Find the lines below in which the string "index" occurs. Copy each one.

Supplied information:
►
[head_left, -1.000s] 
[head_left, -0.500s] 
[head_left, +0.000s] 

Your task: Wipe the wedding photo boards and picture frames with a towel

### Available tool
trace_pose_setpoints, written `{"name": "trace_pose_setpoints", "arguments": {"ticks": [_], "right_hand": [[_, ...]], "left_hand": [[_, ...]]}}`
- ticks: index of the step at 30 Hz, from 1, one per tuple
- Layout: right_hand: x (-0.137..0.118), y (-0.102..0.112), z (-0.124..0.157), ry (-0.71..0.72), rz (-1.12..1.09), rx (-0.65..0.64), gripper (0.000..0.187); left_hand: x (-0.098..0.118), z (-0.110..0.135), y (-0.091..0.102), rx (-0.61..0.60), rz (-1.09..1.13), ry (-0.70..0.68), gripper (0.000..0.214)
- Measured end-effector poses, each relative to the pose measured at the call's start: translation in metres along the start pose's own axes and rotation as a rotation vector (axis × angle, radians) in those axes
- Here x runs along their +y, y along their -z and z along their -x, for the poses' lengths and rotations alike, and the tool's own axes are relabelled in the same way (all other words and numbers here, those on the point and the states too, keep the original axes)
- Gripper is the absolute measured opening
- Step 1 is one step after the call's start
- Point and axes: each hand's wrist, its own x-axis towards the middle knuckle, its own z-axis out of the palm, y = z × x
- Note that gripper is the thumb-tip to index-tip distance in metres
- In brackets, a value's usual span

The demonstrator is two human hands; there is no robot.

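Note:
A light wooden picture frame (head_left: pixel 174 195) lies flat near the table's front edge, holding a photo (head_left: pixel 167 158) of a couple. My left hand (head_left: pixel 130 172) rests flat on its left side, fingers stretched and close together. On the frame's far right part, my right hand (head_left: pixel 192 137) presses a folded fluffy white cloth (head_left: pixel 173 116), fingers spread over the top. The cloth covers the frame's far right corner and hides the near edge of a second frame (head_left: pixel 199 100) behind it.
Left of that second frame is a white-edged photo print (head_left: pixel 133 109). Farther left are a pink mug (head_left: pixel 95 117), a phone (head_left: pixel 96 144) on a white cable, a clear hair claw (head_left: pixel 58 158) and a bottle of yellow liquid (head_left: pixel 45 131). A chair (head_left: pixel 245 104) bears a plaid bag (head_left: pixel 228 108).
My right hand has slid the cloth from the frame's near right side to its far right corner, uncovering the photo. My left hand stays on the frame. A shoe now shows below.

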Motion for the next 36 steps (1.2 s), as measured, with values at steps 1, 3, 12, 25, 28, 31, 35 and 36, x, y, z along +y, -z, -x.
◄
Worked solution:
- ticks: index of the step at 30 Hz, from 1, one per tuple
- Note that gripper is the thumb-tip to index-tip distance in metres

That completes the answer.